BP: That was one I made when I was in college at Cal State East Bay. I went to Cal State East Bay and it was kind of amazing. I think I had a really amazing dance education and I worked my professors were these two queer professors, Nina Haft and Eric Kupers. Coming from Laney College, and the Malanga Casquelourd Lord, and moving into a realm where I had two core dance teachers that were hip to performance art. They were hip to all types of stuff and were a huge part of my early process of figuring things out. They helped me develop what my dance company would be. I was really lucky to have that education. I think about that all the time, actually.
JJH: Were you already in a really kind of artsy punk environment in Alabama or did moving to Oakland just blow your mind?
“Some people use our stories as entertainment, but it’s not entertainment. It’s a strategy for our survival.”

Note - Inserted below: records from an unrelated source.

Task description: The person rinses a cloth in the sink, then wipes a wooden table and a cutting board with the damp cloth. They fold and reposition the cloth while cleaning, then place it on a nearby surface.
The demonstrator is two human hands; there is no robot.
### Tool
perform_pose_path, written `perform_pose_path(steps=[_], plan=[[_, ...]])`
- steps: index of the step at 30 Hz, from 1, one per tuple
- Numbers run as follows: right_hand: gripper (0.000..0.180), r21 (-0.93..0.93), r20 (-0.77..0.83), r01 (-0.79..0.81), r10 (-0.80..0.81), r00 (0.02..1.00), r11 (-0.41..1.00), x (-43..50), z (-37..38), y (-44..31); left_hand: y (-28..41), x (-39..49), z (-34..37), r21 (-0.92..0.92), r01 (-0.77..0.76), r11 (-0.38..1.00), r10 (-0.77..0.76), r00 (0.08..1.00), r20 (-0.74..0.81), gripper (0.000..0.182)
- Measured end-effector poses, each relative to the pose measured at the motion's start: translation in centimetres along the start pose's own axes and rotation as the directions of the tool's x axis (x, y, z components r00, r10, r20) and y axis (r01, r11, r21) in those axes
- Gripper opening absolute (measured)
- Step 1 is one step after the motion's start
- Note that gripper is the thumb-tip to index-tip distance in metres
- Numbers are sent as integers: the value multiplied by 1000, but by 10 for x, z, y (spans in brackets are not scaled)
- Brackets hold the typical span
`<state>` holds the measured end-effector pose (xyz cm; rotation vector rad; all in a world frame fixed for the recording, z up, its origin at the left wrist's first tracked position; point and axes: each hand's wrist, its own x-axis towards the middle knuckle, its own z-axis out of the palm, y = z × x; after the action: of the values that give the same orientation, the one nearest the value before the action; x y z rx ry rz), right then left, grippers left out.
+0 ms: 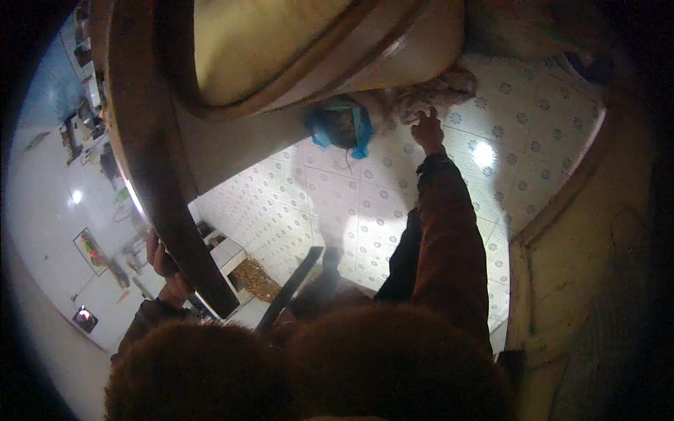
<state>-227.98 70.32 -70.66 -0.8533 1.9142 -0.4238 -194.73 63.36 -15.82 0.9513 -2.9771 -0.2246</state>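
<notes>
My right hand reaches out low over the flower-patterned tiled floor. Its fingertips meet the near edge of a crumpled pinkish-brown cloth or plastic; whether they grip it I cannot tell. To the left of that hand lies an open blue plastic bag with something greyish-brown inside, too dim to name. My left hand is wrapped around the edge of a dark, curved furniture panel, its fingers partly hidden by the panel.
A large brown furniture piece with a yellowish panel hangs over the bag. Another brown wooden piece borders the right side. Below left are a dark bar and a brown speckled surface. A framed picture shows beyond the panel.
</notes>
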Motion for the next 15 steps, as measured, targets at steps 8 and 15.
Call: perform_pose_path(steps=[8, 15], plan=[[62, -8, 112, 69, -68, 991, 998, 67, 36, 19, 13, 3, -10, 78, -7, 997, -1, 995, 103, 56], [54, 327, 63, 59, -84, 994, 943, 46, 17, 29, 8, 0, -6, 66, -3, 998, -5, 994, 112, 56]])
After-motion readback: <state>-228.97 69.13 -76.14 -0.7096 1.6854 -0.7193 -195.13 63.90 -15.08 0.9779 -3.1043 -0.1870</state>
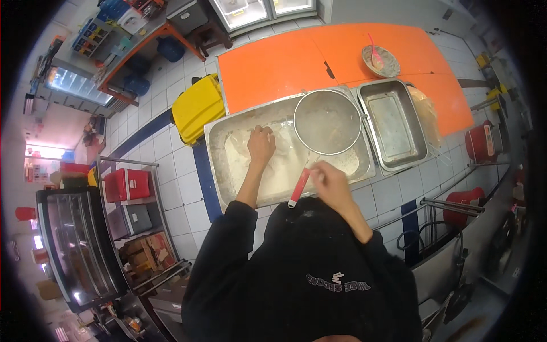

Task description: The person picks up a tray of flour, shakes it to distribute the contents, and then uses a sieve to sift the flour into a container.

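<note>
A large steel tray (pixel 363 166) in front of me holds a layer of white powder (pixel 277 177), which looks like flour. My left hand (pixel 261 143) is down in the powder on the tray's left side, its fingers curled; whether they hold anything is hidden. Across the tray's right part lies a round mesh strainer (pixel 327 122), its hook over the far rim. The strainer's red handle (pixel 300 186) reaches over the near rim towards my body. Blurred, my right hand (pixel 331 186) is just right of the handle, fingertips at its upper end; a grip is not clear.
A second steel pan (pixel 393 128) stands right of the tray, beside a plastic bag (pixel 427 113). Farther back on the orange tabletop (pixel 273 64) is a bowl (pixel 389 68) with a pink spoon (pixel 372 49). A yellow lidded container (pixel 198 109) stands at the table's left side.
</note>
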`<move>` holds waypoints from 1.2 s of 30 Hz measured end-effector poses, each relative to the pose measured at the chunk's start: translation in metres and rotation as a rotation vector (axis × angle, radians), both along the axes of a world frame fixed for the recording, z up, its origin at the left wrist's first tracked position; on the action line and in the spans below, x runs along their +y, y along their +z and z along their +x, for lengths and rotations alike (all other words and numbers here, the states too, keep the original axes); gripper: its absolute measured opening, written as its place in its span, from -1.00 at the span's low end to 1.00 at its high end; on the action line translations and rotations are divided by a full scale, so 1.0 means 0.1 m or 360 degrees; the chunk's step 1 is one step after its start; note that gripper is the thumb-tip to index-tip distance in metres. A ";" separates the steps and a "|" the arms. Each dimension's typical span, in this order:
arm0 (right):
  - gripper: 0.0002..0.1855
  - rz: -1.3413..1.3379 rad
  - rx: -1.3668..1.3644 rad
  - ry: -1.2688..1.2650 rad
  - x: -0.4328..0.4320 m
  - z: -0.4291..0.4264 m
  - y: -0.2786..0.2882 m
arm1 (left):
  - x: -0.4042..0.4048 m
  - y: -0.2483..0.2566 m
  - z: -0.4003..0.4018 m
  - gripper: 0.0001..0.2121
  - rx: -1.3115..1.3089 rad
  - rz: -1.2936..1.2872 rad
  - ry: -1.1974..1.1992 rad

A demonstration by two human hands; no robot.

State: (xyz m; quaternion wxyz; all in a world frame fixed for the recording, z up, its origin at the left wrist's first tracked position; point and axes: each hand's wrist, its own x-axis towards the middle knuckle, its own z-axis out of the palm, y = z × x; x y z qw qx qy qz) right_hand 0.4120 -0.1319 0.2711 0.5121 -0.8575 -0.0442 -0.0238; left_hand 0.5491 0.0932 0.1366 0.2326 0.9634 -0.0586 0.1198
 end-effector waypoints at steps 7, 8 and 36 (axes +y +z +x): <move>-0.54 -0.0521 -0.0336 0.0080 0.56 0.95 -0.27 | 0.11 0.71 -0.30 -0.84 -0.0088 -0.0734 -0.0024; -0.56 -0.0513 -0.0283 0.0221 0.59 1.02 -0.32 | 0.12 0.76 -0.36 -0.86 -0.0043 -0.0896 0.0079; -0.79 0.0218 -0.0511 0.0443 0.98 0.58 -0.38 | -0.11 0.54 -0.59 -0.41 0.1019 -0.2676 0.0315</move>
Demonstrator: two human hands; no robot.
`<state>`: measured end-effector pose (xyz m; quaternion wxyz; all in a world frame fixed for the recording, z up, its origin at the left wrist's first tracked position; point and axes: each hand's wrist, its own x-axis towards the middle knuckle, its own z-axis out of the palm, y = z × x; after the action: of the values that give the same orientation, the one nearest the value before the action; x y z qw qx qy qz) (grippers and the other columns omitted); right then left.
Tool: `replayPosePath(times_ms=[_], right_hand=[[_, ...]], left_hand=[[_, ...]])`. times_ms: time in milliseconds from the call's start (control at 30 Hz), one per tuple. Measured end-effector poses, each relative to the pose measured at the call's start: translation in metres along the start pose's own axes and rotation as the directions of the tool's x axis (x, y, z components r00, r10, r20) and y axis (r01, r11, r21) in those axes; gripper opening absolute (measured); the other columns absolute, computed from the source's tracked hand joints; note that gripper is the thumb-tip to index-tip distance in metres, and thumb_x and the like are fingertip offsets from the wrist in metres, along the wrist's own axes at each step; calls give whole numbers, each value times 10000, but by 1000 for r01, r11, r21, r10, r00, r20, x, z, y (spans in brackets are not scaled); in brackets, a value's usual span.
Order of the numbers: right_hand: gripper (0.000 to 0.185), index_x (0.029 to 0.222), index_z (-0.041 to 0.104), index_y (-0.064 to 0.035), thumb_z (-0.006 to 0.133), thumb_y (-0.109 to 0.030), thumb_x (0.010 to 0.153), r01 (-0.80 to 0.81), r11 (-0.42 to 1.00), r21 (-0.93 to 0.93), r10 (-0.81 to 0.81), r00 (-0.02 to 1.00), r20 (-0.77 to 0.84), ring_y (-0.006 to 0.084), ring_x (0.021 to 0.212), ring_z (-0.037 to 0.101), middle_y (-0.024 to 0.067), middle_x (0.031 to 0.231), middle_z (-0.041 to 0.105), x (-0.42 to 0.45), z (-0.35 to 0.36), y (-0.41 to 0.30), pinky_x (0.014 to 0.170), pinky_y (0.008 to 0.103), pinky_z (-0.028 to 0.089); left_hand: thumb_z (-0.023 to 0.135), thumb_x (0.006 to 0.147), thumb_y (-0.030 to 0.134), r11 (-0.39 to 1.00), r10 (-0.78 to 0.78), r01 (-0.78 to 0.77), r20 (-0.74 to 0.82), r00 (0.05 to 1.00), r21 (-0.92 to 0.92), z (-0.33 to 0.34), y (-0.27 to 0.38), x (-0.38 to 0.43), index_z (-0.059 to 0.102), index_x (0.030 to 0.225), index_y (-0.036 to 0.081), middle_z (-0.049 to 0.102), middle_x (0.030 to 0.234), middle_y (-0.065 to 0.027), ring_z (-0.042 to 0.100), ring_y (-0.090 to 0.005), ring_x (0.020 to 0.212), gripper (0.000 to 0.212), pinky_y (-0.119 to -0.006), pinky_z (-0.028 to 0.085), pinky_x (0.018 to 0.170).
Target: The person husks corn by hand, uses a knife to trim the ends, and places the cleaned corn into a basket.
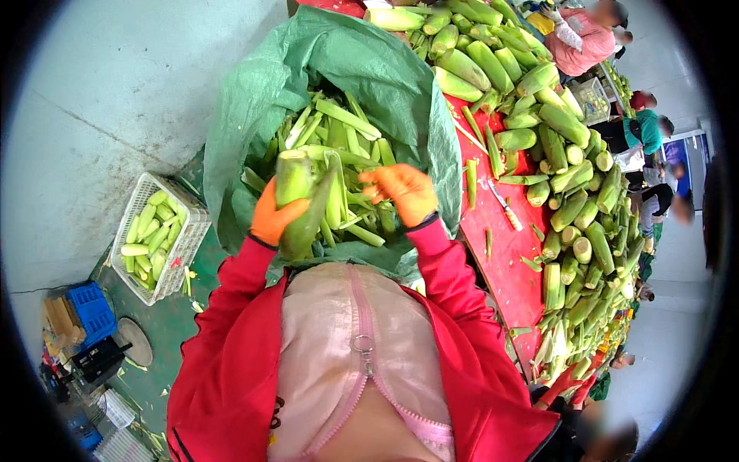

BP: I was already a punk in Alabama. I was definitely like Seth Bogart, the guy in my band Gravy Train. Me and him were actually pen pals as teenagers. We met on the Kill Rock Stars message board! I remember I had another friend in southern Alabama, who was like, oh yeah, Seth is gay, he dates the drummer from Pansy Division. I didn’t know any other gay boys and I knew that I was gay, but I was pen pals with him. He’s the first person that I came out to. It was pretty amazing. I was in a band called The Social Lies with this other Black riot grrrl. We had to be the only two Black riot grrrls in all of Alabama. I grew up in this town that was like, 400 people. We had more diversity than, say, some of the more county towns, but not by much. Then, in about a year and a half, I went from just being in my mom’s house sitting in my room staring at a fucking wall to being in Oakland. Then all of a sudden, I’m in England dancing on stage in my underwear for a bunch of boys who wanted to make out with me. When I sit and think about the level of fucking culture shock that happened… it’s kind of insane. It was almost this instant night and day difference that happened. I don’t think very many people get to have like that shocking of a turnaround in life, ever.
JJH: Make your Flashdance dream come true.
BP: I manifested that shit! I was happy it happened, I was grateful.
JJH: Were you also interested in visual arts when you were younger? Some of your pieces look like fantasies of Warhol’s factory. Or maybe that’s just, again, my fantasy. Like, in Free Jazz when you guys all have the sunglasses on and you’re in the party going around in the circle.
BP: I often think that it does. I definitely studied Andy Warhol, so there’s no way those aesthetics didn’t come up. I do have to say that the 100 Boyfriends Mixtape bathtub scene is inspired by Warhol’s Poor Little Rich Girl. I don’t know who is not inspired by Andy Warhol. I often think about how prophetic he seems now. That whole thing he said about how everyone in the future will have fifteen minutes of fame. That came true with how much of society is built on Instagram and Facebook. It’s almost apocalyptic how well he predicted what we’re living through now. When I look back at his films like Poor Little Rich Girl, and all the stuff was essentially reality TV. But then that became like the dominant thing, and now President Trump, a reality TV star, sits at the White House. Warhol gave us a doom prophecy.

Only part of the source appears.